[Collected data]
□ □ □ □

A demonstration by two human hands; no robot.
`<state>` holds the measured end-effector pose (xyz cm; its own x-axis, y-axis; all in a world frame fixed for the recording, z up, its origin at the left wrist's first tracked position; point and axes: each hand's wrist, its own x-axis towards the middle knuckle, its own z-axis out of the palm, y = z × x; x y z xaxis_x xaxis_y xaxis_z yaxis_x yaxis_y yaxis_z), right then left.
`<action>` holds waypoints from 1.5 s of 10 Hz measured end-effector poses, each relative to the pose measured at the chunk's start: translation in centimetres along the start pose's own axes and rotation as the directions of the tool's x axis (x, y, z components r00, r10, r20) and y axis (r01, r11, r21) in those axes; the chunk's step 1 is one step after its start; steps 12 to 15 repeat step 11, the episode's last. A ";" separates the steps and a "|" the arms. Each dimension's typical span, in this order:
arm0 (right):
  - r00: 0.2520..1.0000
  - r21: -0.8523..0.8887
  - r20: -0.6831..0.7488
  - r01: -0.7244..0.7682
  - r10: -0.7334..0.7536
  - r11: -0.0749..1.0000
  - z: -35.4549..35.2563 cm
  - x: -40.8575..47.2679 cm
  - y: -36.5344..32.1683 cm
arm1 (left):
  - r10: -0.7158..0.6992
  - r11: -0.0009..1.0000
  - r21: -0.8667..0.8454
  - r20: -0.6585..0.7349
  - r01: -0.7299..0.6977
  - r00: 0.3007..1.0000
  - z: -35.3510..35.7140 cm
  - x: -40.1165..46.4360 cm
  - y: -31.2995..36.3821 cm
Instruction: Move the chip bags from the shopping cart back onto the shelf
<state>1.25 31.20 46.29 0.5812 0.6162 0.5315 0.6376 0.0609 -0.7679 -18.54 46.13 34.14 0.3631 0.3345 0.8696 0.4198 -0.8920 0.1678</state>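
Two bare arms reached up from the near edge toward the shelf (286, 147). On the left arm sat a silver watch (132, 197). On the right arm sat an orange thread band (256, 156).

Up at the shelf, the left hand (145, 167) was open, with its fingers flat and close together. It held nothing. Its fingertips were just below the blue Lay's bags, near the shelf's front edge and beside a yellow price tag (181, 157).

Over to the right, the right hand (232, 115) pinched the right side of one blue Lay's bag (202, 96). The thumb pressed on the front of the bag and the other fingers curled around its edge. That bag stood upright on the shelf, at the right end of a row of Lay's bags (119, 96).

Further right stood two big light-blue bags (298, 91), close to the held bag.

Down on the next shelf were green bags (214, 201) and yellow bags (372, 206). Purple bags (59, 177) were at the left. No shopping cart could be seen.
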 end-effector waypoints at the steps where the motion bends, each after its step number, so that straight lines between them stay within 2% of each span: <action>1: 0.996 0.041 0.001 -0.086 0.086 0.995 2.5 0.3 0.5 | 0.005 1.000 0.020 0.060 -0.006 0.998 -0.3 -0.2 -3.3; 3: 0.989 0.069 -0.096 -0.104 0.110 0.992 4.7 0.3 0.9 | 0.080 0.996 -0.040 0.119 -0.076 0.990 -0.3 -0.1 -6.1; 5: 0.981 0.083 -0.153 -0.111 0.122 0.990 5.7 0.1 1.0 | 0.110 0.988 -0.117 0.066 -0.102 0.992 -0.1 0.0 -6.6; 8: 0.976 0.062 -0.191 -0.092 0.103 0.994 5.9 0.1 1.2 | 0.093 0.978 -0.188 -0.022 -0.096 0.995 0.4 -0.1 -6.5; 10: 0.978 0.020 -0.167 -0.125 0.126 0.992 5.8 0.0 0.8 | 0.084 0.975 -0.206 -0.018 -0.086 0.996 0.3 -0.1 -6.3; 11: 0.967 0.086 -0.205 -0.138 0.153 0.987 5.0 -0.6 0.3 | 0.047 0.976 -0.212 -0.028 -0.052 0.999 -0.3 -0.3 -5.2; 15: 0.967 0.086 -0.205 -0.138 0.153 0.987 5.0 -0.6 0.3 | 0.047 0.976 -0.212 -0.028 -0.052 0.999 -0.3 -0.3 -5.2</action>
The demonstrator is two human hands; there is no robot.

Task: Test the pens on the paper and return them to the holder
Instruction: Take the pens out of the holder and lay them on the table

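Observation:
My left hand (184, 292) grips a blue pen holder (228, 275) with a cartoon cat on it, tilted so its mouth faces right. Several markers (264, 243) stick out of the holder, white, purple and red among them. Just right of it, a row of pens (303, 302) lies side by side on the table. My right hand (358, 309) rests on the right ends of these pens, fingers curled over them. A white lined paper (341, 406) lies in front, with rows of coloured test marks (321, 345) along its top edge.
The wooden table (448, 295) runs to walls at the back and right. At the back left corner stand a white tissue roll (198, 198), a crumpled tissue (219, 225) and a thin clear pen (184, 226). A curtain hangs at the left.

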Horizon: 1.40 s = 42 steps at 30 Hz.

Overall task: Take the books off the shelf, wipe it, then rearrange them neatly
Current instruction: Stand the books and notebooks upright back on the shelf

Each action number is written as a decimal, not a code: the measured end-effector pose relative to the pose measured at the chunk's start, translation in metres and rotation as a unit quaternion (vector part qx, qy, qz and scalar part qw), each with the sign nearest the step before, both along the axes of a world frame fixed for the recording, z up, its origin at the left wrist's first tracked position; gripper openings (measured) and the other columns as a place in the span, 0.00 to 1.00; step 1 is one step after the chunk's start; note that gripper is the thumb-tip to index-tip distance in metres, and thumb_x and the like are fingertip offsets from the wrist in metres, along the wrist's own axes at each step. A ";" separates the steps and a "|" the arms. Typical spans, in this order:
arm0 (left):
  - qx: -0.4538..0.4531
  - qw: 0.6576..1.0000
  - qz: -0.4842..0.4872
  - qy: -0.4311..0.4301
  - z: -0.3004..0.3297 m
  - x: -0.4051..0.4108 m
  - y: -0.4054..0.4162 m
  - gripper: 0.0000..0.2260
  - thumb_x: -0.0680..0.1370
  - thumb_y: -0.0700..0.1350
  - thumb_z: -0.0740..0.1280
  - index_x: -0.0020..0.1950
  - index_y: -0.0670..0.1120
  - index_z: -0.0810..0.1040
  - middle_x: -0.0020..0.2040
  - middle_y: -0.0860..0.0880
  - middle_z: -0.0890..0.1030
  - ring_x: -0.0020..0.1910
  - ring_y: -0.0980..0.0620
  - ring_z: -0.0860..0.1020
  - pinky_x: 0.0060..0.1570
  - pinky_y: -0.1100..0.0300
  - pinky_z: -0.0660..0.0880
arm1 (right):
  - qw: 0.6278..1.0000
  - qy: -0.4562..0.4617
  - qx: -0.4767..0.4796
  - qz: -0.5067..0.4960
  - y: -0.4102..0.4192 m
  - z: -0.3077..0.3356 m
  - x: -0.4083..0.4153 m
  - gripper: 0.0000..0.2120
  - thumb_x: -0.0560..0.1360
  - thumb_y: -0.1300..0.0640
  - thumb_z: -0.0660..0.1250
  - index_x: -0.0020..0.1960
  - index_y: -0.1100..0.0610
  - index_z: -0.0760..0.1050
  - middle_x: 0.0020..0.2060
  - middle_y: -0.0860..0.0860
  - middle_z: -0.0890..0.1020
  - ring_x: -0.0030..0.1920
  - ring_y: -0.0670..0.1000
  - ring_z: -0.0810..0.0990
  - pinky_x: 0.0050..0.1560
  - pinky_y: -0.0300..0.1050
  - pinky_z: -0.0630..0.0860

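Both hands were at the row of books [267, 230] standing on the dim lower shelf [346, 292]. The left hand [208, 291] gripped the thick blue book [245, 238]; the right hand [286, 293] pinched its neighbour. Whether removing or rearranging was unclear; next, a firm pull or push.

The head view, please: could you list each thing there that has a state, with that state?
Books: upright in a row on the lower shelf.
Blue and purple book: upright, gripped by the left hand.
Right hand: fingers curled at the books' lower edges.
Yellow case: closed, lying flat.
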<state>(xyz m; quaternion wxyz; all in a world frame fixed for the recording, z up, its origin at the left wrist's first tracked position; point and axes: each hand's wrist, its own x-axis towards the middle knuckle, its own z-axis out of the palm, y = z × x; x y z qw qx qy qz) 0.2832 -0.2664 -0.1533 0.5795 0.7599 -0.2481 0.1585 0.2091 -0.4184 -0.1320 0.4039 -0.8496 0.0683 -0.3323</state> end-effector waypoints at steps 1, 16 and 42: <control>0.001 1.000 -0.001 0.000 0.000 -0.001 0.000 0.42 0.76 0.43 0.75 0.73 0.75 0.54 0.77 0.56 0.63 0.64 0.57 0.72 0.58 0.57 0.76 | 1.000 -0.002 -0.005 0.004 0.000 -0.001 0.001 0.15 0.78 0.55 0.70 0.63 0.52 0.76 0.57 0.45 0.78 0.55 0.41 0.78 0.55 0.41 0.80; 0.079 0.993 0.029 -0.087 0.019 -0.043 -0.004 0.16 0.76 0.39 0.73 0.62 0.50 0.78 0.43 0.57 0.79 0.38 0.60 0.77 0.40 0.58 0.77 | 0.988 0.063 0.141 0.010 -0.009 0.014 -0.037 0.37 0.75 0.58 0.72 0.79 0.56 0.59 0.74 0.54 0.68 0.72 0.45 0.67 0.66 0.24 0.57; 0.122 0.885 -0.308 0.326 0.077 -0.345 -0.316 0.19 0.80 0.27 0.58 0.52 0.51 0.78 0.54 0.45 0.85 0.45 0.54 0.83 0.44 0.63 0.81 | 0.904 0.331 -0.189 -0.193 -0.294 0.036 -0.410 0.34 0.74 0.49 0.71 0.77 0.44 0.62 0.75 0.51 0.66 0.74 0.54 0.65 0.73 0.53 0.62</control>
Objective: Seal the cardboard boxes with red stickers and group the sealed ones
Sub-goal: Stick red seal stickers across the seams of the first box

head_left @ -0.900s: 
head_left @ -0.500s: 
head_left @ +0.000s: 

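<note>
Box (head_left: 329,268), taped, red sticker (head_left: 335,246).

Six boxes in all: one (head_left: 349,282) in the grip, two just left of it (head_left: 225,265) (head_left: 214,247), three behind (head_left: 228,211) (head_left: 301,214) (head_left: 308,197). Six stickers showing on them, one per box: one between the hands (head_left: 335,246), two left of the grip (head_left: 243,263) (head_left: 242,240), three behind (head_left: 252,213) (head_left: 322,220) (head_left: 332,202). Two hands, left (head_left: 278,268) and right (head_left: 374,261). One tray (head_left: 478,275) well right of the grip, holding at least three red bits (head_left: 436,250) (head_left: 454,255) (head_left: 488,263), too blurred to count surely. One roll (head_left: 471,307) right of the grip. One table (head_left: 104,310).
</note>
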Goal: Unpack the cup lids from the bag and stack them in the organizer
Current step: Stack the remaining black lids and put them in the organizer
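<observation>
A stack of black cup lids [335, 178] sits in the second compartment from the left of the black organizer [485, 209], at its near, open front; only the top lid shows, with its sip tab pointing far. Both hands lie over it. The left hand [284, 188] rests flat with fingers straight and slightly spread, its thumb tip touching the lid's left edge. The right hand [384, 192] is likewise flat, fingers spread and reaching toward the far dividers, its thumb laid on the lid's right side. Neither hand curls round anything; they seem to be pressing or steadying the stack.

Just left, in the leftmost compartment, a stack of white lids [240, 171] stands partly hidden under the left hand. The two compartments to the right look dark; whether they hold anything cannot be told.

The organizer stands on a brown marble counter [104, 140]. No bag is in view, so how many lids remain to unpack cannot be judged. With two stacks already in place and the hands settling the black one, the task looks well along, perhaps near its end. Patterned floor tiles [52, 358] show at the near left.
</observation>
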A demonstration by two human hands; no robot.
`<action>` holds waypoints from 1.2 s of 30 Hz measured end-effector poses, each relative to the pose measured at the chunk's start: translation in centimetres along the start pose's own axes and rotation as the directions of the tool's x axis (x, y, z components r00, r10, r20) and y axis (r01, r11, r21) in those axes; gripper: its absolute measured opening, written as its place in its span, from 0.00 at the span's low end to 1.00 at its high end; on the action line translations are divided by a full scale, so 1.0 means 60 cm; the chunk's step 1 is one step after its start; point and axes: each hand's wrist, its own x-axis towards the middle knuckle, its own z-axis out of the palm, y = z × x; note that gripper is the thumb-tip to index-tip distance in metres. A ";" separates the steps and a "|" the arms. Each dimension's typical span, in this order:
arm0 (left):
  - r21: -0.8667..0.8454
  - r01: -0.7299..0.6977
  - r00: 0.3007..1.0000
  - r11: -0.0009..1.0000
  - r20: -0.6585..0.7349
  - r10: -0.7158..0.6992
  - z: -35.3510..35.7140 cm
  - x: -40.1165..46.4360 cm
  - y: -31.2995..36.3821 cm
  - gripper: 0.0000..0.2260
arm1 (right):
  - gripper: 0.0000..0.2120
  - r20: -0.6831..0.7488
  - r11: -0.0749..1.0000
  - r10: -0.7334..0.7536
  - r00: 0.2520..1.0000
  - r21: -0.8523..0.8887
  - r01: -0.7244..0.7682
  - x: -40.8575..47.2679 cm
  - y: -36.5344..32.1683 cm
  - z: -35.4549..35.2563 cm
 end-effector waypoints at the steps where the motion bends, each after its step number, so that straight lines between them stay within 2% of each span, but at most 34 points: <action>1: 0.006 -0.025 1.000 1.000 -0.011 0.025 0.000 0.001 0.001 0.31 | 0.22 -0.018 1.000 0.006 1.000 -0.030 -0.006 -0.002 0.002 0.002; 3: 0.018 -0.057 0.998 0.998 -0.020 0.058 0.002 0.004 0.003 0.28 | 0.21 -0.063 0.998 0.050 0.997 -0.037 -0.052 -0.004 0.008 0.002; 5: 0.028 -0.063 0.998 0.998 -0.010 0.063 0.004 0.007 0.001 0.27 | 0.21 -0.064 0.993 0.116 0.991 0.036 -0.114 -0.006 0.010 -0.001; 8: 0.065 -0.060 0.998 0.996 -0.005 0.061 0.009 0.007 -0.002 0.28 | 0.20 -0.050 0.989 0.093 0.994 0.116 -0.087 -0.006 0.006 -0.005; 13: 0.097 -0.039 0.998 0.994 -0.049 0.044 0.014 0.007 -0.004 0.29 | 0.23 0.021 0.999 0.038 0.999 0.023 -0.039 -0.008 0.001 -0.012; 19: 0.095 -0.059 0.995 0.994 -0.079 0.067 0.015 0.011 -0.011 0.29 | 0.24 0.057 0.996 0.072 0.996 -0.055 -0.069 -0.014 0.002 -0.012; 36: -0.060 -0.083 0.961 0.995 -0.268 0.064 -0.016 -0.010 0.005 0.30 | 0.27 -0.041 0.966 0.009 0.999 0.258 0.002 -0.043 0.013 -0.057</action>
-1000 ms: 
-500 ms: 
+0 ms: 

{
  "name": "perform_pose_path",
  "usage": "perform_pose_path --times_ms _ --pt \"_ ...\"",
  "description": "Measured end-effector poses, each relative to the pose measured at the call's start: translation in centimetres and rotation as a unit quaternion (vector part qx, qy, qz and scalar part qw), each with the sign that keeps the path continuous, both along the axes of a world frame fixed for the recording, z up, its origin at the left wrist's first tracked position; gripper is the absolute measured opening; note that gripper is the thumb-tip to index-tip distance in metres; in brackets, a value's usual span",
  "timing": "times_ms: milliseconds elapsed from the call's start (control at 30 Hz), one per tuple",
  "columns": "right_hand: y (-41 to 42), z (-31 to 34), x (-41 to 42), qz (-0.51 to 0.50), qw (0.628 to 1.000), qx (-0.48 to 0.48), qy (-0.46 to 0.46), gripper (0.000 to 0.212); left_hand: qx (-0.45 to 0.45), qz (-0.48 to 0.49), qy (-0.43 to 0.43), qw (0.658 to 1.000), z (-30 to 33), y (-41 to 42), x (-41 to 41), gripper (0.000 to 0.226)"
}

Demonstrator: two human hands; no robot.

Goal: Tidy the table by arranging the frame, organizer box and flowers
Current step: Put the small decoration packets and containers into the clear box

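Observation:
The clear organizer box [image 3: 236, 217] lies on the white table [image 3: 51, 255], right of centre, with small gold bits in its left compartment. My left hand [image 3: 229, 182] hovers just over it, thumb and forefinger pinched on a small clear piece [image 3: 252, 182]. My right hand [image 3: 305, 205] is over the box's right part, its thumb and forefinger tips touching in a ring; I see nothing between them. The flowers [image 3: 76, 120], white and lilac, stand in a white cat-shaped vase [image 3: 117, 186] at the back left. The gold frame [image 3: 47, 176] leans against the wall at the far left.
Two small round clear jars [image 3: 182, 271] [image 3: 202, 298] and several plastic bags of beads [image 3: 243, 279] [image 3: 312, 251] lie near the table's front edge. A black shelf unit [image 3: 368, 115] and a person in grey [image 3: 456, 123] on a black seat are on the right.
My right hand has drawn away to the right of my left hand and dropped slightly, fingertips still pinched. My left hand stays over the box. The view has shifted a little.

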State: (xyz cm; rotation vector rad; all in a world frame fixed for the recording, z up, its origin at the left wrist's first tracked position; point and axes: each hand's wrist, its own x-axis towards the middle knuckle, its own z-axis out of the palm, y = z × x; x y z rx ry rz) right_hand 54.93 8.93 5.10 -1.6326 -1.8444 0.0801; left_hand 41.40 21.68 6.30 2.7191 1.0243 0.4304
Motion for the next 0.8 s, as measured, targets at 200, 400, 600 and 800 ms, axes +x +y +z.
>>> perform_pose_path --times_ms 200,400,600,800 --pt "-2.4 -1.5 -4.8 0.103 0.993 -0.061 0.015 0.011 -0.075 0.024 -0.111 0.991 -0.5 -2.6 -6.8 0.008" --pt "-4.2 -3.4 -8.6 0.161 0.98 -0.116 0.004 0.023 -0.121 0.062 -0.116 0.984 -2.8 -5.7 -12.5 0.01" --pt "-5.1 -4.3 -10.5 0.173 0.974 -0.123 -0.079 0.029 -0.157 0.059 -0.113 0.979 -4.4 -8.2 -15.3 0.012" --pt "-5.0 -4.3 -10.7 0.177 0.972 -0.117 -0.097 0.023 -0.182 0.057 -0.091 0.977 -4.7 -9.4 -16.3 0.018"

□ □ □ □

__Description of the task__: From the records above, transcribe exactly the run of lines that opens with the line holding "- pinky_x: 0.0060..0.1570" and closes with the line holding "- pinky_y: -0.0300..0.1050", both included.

__Task result__:
  - pinky_x: 0.0060..0.1570
  - pinky_y: -0.1100..0.0300
  - pinky_z: -0.0660..0.0880
arm1 (right):
  - qw: 0.6278..1.0000
  - qy: -0.4562..0.4617
  - qx: -0.4767..0.4796
  - qz: -0.5067..0.4960
  - y: -0.4102..0.4192 m
  - z: -0.3077..0.3356 m
  - x: -0.4083..0.4153 m
  - gripper: 0.0000..0.2120
  - thumb_x: -0.0560..0.1360
  - thumb_y: -0.1300..0.0640
  - thumb_z: -0.0660..0.1250
  - index_x: -0.0020..0.1960
  - index_y: -0.1100..0.0610
  - index_z: -0.0760..0.1050
  - middle_x: 0.0020..0.2060
  - middle_y: -0.0860..0.0860
  - middle_z: -0.0890..0.1020
  - ring_x: -0.0030..0.1920
  - ring_y: -0.0670..0.1000
  - ring_z: -0.0810..0.0990
  - pinky_x: 0.0050..0.1560
  - pinky_y: -0.0300..0.1050

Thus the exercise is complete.